WHAT TO WORK ON: Output, without any change, the listing below from its opening line up to and including the line with "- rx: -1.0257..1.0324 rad".

DATA SEGMENT:

= = = = = = =

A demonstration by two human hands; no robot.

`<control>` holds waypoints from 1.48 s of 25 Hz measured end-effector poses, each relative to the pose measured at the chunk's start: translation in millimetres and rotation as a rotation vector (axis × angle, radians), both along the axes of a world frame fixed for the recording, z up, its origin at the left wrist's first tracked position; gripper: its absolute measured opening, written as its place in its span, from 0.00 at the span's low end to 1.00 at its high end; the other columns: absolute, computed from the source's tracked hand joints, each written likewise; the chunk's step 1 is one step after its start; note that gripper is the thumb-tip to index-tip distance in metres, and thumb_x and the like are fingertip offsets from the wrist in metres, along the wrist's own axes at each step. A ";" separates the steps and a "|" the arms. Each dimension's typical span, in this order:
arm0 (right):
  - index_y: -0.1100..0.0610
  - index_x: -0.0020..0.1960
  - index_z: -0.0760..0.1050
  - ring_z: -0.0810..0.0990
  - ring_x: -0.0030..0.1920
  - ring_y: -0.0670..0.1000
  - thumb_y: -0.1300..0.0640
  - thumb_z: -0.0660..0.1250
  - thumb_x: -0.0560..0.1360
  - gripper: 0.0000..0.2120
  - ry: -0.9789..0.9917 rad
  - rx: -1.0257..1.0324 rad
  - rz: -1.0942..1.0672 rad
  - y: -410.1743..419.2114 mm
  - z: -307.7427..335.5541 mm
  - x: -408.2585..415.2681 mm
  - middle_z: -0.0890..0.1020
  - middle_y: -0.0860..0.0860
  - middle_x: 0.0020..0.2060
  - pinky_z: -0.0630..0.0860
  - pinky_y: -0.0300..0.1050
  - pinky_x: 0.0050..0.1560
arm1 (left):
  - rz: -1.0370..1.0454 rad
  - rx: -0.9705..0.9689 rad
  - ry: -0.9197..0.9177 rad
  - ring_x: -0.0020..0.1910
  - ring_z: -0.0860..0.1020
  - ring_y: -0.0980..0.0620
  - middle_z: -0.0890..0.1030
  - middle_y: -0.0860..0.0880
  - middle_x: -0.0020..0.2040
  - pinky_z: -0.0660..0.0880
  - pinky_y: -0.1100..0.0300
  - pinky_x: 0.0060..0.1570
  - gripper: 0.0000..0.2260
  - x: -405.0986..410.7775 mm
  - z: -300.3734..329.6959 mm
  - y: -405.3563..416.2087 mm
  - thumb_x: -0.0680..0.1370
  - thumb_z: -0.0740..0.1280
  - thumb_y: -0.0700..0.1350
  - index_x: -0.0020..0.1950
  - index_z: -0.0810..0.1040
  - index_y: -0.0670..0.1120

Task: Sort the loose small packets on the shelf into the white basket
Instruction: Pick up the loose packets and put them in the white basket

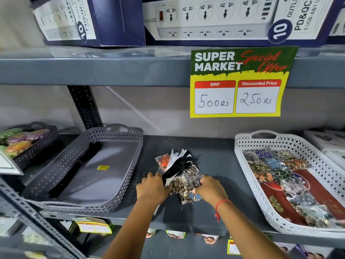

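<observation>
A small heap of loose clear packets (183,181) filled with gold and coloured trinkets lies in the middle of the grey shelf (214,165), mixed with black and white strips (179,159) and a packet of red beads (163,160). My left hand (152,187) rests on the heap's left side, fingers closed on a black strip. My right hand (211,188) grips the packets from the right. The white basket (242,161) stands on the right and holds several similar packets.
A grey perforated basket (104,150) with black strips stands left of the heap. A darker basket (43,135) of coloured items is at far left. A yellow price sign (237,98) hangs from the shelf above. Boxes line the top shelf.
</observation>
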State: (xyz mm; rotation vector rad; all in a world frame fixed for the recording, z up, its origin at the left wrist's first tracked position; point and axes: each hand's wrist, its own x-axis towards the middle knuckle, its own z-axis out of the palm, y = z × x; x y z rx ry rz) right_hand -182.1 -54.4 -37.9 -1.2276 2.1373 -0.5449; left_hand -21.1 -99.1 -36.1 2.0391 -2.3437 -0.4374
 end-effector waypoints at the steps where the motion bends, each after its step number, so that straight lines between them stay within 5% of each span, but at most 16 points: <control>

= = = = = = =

EXERCISE OUTPUT:
A demonstration by two human hands; no robot.

`<control>` holds waypoints from 1.48 s of 25 Hz measured end-effector poses, each relative to the pose measured at the chunk's start: translation in millimetres and rotation as a rotation vector (axis × angle, radians), both along the axes of a world frame fixed for the recording, z up, its origin at the left wrist's first tracked position; gripper: its absolute measured opening, written as its place in its span, from 0.00 at the span's low end to 1.00 at its high end; the other columns: absolute, computed from the source's tracked hand joints, each written likewise; the chunk's step 1 is one step after its start; note that gripper is the thumb-tip to index-tip distance in metres, and thumb_x and the like are fingertip offsets from the wrist in metres, along the wrist's own axes at each step. A ";" separates the steps and a "|" the arms. Each dimension's typical span, in this order:
arm0 (right):
  - index_y: -0.1100..0.0610
  - index_x: -0.0020..0.1960
  - index_z: -0.0760..0.1050
  - ring_z: -0.0810..0.0990
  - ring_x: -0.0030..0.1920
  - ring_y: -0.0670..0.1000
  - thumb_y: -0.1300..0.0640
  - thumb_z: -0.0660..0.1250
  - thumb_x: -0.0560..0.1360
  - gripper: 0.0000..0.2120
  - ry: -0.9789..0.9917 rad
  - rx: -1.0257..1.0324 rad

The exercise has been carried out completely.